That's what people claimed about Halo 5, but Halo 5 seems to be doing alright for a ~3 year old game.

People were also writing off the Halo franchise after the MCC launch debacle, but there's been a rejuvenation in that game too thanks to the most recent updates.

Halo will only be "done for" when the vast majority of the community have moved on, but in all honesty that hasn't been the case thus far. Individuals move on, community segments move on, but despite those that move on there are new individuals and even new community segments that climb aboard or stick around as fans of the franchise.
I think after H4, the franchise was pretty close to rock bottom. imo H5 improved, but was still widely flawed.
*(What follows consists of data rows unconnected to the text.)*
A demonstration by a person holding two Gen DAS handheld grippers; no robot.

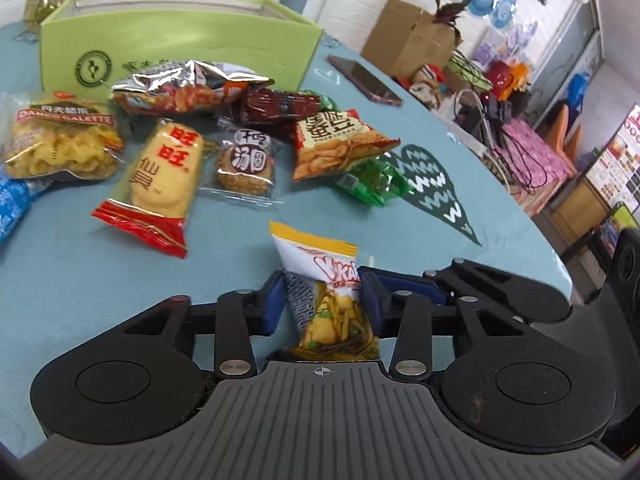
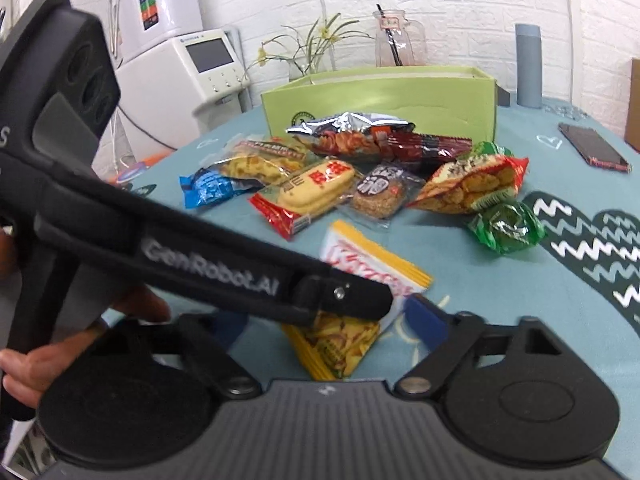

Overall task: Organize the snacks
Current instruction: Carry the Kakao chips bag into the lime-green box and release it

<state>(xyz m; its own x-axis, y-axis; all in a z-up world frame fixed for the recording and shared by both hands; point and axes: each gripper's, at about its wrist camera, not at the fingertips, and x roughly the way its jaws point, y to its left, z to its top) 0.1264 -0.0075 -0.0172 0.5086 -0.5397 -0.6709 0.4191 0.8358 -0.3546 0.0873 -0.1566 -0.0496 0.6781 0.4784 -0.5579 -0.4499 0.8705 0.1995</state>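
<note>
My left gripper (image 1: 322, 300) is shut on a white and yellow snack packet (image 1: 324, 280), its blue pads pressing both sides. The same packet (image 2: 360, 272) lies on the teal tablecloth (image 2: 460, 272) in the right wrist view, with the left gripper's arm (image 2: 224, 268) crossing in front of it. My right gripper (image 2: 332, 328) is open just behind the packet; its left finger is hidden behind that arm. A pile of snacks lies beyond: a rice cracker pack (image 1: 164, 176), a round cake (image 1: 244, 164), a green packet (image 1: 372, 182). A green box (image 1: 180, 40) stands open behind them.
A phone (image 1: 364, 78) lies on the table at the far right. A grey bottle (image 2: 528, 66), a glass jug (image 2: 396, 40) and a vase with flowers (image 2: 308, 56) stand behind the box. The table edge curves off at the right, with clutter beyond it.
</note>
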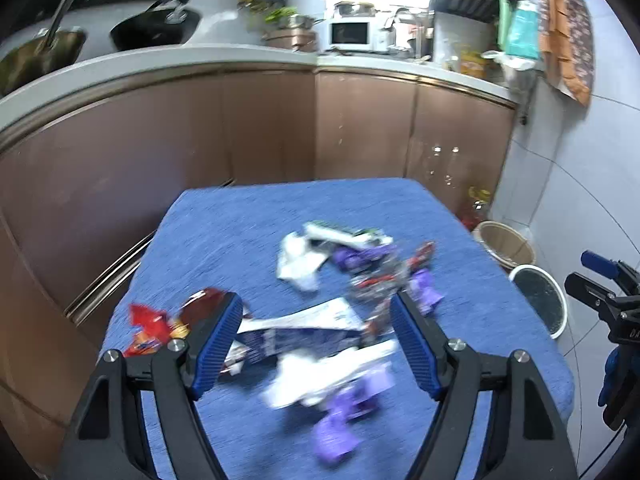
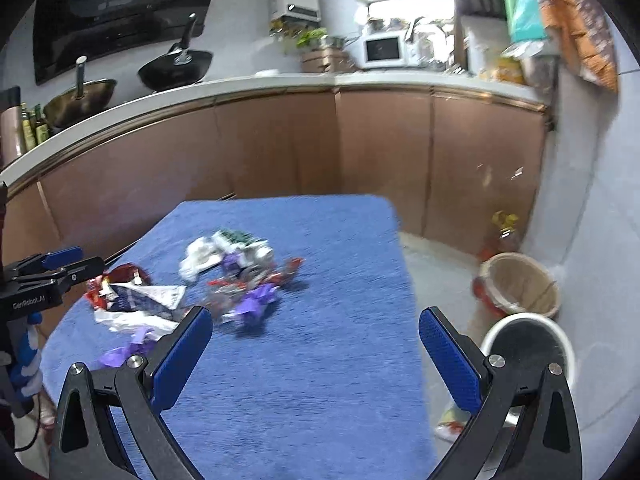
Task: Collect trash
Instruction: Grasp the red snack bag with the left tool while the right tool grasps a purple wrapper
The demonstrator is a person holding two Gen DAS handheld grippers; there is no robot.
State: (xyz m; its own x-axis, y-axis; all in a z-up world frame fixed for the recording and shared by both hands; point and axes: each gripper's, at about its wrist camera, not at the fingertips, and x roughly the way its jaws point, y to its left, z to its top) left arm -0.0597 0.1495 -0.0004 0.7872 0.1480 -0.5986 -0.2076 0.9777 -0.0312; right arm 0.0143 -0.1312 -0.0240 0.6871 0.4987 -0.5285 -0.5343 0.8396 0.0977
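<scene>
In the left view, the left gripper [image 1: 316, 320] is hanging wide open over the trash [image 1: 320, 320] on the blue table [image 1: 240, 216]; it should drop straight down and pinch one wrapper. In the right view, the right gripper [image 2: 316, 336] is waiting open and empty above bare cloth, with the white bin [image 2: 528, 344] and the basket [image 2: 520, 284] sitting on the floor beside the table, nothing blocking them.

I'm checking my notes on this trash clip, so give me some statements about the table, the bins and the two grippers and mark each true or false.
1. The left gripper is open above the wrappers. True.
2. The right gripper is clamped on a purple wrapper. False: it is open and holds nothing.
3. The trash lies on a blue cloth. True.
4. The white bin stands on the table. False: it is on the floor beside it.
5. A microwave sits on the counter. True.
</scene>
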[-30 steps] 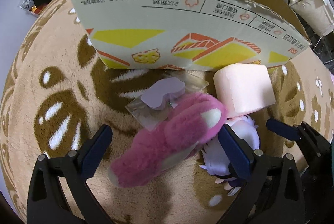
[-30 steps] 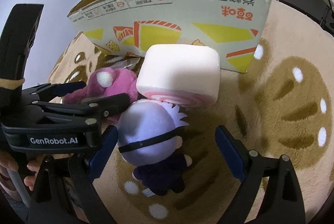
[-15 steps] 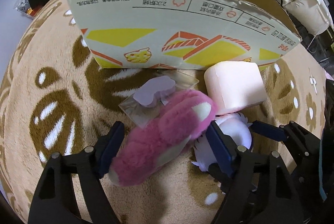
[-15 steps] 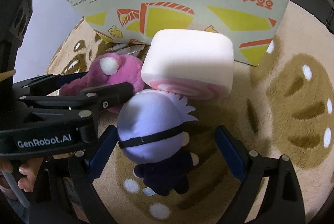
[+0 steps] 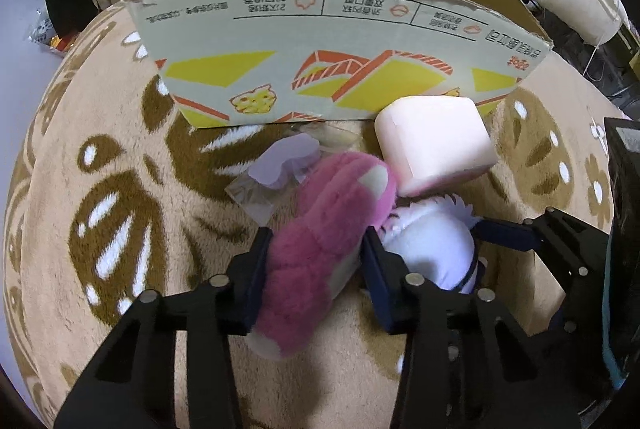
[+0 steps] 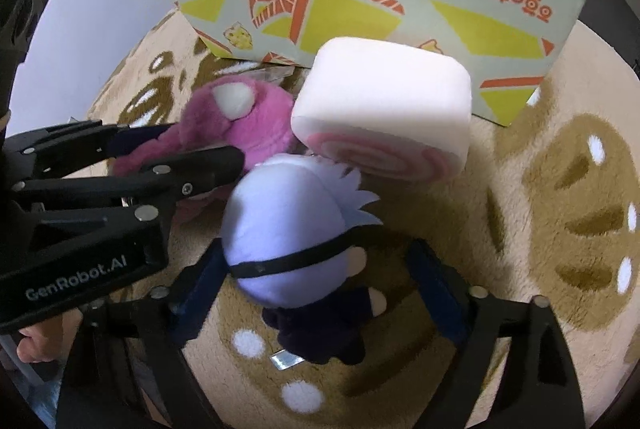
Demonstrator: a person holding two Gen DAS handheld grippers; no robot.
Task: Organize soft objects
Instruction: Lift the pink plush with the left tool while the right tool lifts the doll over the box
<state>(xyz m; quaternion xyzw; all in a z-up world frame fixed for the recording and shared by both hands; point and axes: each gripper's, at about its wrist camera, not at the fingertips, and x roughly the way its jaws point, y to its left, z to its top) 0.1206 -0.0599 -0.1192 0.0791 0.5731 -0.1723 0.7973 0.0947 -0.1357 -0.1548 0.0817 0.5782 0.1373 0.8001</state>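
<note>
Toys are still lying on the fluffy tan rug point(image 5: 100, 157), so nothing is seen put away yet in the big open cardboard box point(image 5: 332, 69). The fuzzy pink plush toy point(image 5: 320, 245) is being squeezed by the left gripper point(image 5: 314, 249), whose jaws are pressing its sides. The small doll with pale purple hair point(image 6: 288, 225) is being straddled by the right gripper point(image 6: 316, 277), whose jaws are wide and not touching it. The soft pink roll-cake cushion point(image 6: 384, 105) and the flat purple shape in clear wrap point(image 5: 280, 165) are being left beside the box. All four probably need moving.
</note>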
Not to mention the death of MLG. After the H3 MLG days, I find it way less interesting now.
Reach and H4 were certainly low points for many long-time Halo fans, but those titles had their fair share of fans and even brought aboard several new fans. I'm constantly amazed by how many people talk positively about Halo Reach now despite all the constant negativity I recall it receiving during its primary life-cycle. Even Halo 4 gets a decent share of praise (at least here and there) from people despite all the hate it also got during its primary life-cycle. This is not to say that there isn't a ton of people who don't absolutely -Yoink- on those titles, but I'm often surprised by just how many people not only liked them, but truly loved them. Long-term outlook I think Halo 5 will be remembered quite fondly by many or even most despite the issues it has.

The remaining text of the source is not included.